YVTO (Venezuela). Transmits time pips each second, with voice announcements in Spanish on the minute, from its location near Caracas. Operates 24 hours, only on 5 MHz.

RWM (Russia). This 24-hour station transmits off the usual frequencies, on 4.996, 9.996, and 14.996 MHz, presumably to avoid interference with other stations. RWM broadcasts consist of 1000 hertz pips lasting 100 milliseconds, except for the minute pip, which is instead 500 milliseconds. No voice announcements.
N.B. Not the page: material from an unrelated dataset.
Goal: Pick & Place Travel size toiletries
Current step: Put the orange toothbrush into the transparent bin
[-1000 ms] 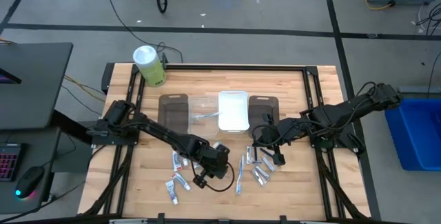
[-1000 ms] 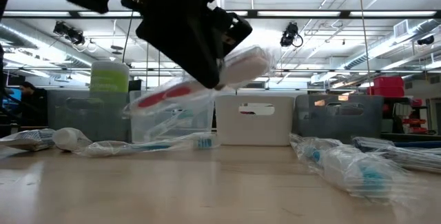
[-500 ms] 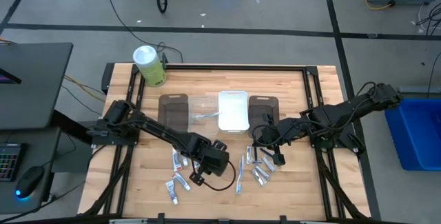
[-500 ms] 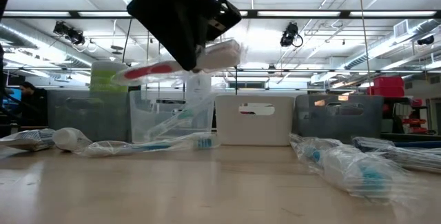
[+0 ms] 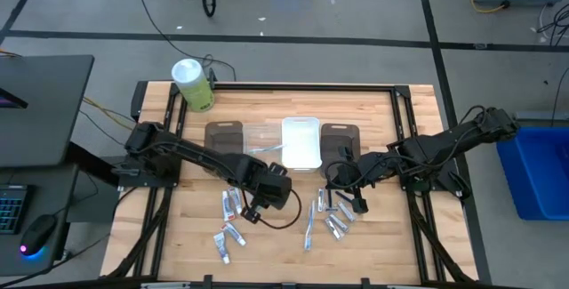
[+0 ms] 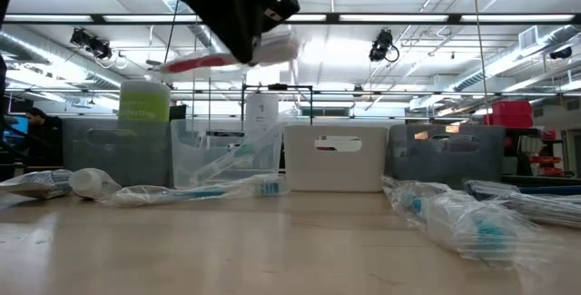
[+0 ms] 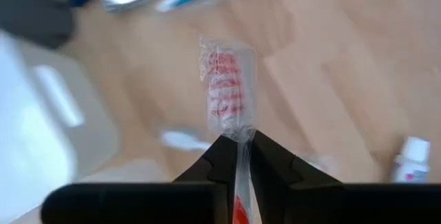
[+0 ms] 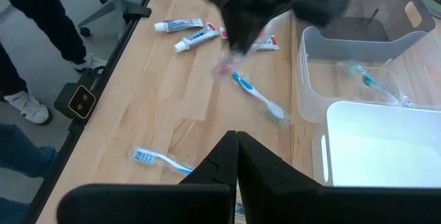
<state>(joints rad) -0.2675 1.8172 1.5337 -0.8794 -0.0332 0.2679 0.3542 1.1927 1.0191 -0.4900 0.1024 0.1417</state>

BSF (Taiwan). Transmits time markers only, on 5 MHz. Operates 24 hours and announcements are given in morse code.


SOURCES

American Radio Relay League. The Radio Amateur's Handbook. Newington, Connecticut: Published by the American Radio Relay League, various editions.
"Standard Time and Frequency Stations in Russia." <http://www.irkutsk.com/radio/tis.htm> (October 2003)
Hepburn, William. "SW Time Signal Stations." <http://www.iprimus.ca/~hepburnw/dx/time.htm> (October 2003)
Website of radio station WWV. <http://www.boulder.nist.gov/timefreq/stations/wwv.html> (October 2003)
Website of radio station CHU. <http://inms-ienm.nrc-cnrc.gc.ca/time_services/shortwave_broadcasts_e.html> (October 2003)

Thanks to vorbis for pointing out a glaring error!
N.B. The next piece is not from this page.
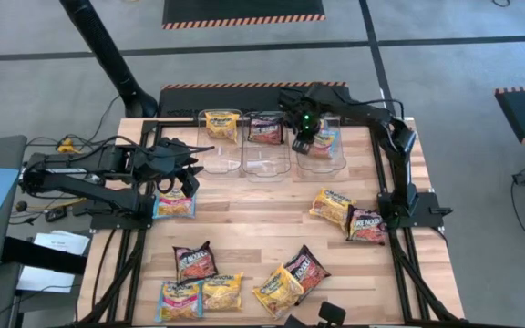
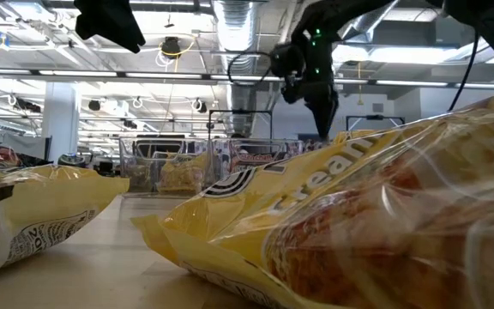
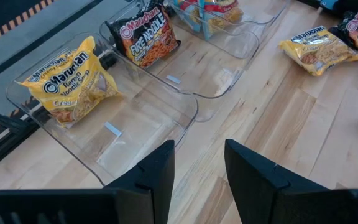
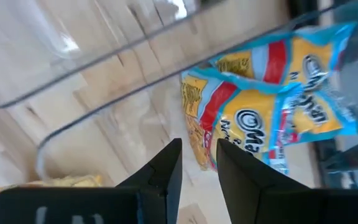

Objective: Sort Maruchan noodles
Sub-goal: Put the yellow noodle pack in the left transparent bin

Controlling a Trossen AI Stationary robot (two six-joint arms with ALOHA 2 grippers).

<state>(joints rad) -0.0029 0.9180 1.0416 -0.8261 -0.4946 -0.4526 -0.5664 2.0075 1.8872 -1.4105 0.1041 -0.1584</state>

Standard Time Stations as Radio Propagation Meters


Standard time stations, besides providing time synchronization and meterological information, aid radio hobbyists with a primitive gauge of radio propagation. Although ham radio and shortwave listening magazines and books (such as QST and WRTH) provide general propagation information, many times these sketches are out of date before hitting the stands. With a good ear and a steady hand, radio hobbyists can take the pulse of "openings" to different parts of the world and local frequencies. It's truly nifty to turn on my set at dusk or dawn and hear the various time stations roll in, announcing which programs I'll greet in the coming hours before I start my day.

I rely on time stations CHU and WWV/WWVB/WWVH for the bulk of my propagation information given my North American location. Given that CHU broadcasts from Ottawa, CHU's relative signal strength, as compared to its proximity, indicates little more than "first hop" short range propagation. CHU's location on isolated frequencies not shared with other time stations hinders its ability to contrast signal strength with other uniform signals.
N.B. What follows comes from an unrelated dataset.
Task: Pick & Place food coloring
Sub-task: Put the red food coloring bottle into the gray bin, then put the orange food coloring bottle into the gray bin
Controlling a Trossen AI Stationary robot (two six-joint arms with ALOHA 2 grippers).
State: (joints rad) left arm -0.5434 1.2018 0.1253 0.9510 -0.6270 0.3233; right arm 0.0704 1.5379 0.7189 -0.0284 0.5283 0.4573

More often, time stations are purposefully aligned on the same frequencies to create the cascading propagation effect designed to aid the listener in locating stations. The WWV, WWVH, and YVTO (Caracas) trifecta, when aligned well, exhibit fairly accurate propagational information to both the west and south of my location. Frequently WWVH pops up under WWV, during which WWVH's female voice announces the coming time a few seconds before WWV's male voice. WWVH's relative strength against WWV indicates the propagation activity towards the west and southwest. When combined with YVTO on 5000 kHz, the three stations' signal strenghts indicate western and southern directions.

I offer this example as the time signal propagation patterns most commonly experienced at my end of the wire, yet the technique can be applied to other time station configurations. Be mindful that the majority of time stations operate only during peak local times, or with power significantly less than WWV. Reduced operating hours are useful insofar as comparison of these less frequent signals suggests the best times to receive domestic shortwave broadcasts. I agree with Wiccanpiper that the decline of time stations (or reduction to longwave service only) detracts from time stations' myriad usages. Given that shortwave communications have declined to mostly hobbyist use over the past decade, I expect futher reductions in radio's jack-of-all-trades.